#### [Source data]
● ● ● ●
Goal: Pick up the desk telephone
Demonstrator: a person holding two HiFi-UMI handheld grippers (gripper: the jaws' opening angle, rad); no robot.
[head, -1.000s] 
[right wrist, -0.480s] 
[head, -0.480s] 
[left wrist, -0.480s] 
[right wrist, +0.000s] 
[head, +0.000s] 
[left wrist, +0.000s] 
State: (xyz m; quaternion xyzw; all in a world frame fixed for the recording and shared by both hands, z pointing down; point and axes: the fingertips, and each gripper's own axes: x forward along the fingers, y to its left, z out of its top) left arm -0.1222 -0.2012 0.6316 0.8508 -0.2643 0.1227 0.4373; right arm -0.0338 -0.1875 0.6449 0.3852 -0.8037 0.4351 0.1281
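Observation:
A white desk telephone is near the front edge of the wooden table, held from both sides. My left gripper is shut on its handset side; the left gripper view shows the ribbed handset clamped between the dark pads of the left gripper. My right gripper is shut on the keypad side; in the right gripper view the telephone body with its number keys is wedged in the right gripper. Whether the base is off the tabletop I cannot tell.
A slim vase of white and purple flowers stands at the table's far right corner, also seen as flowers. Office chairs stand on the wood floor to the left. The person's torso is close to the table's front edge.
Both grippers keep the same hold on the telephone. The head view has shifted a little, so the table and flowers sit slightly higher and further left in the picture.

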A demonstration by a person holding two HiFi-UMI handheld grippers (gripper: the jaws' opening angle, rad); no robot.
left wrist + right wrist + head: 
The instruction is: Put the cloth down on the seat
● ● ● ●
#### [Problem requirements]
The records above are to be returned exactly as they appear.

#### [Task answer]
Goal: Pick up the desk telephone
Demonstrator: a person holding two HiFi-UMI handheld grippers (gripper: the jaws' opening angle, rad); no robot.
[head, -1.000s] 
[right wrist, -0.480s] 
[head, -0.480s] 
[left wrist, -0.480s] 
[right wrist, +0.000s] 
[head, +0.000s] 
[left wrist, +0.000s] 
State: (xyz m; quaternion xyzw; all in a world frame fixed for the recording and shared by both hands, z pointing down; point and axes: the fingertips, and each gripper's own axes: x forward along the fingers, y to its left, z out of its top) left arm -0.1222 -0.2012 0.6316 0.8508 -0.2643 0.1227 0.4373; right arm -0.0338 -0.1875 0.6449 0.3852 -0.8037 0.4351 0.1281
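Observation:
A white desk telephone is near the front edge of the wooden table, held from both sides. My left gripper is shut on its handset side; the left gripper view shows the ribbed handset clamped between the dark pads of the left gripper. My right gripper is shut on the keypad side; in the right gripper view the telephone body with its number keys is wedged in the right gripper. Whether the base is off the tabletop I cannot tell.
A slim vase of white and purple flowers stands at the table's far right corner, also seen as flowers. Office chairs stand on the wood floor to the left. The person's torso is close to the table's front edge.
Both grippers keep the same hold on the telephone. The head view has shifted a little, so the table and flowers sit slightly higher and further left in the picture.
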
A demonstration by a person holding two HiFi-UMI handheld grippers (gripper: the jaws' opening angle, rad); no robot.
left wrist + right wrist + head: 
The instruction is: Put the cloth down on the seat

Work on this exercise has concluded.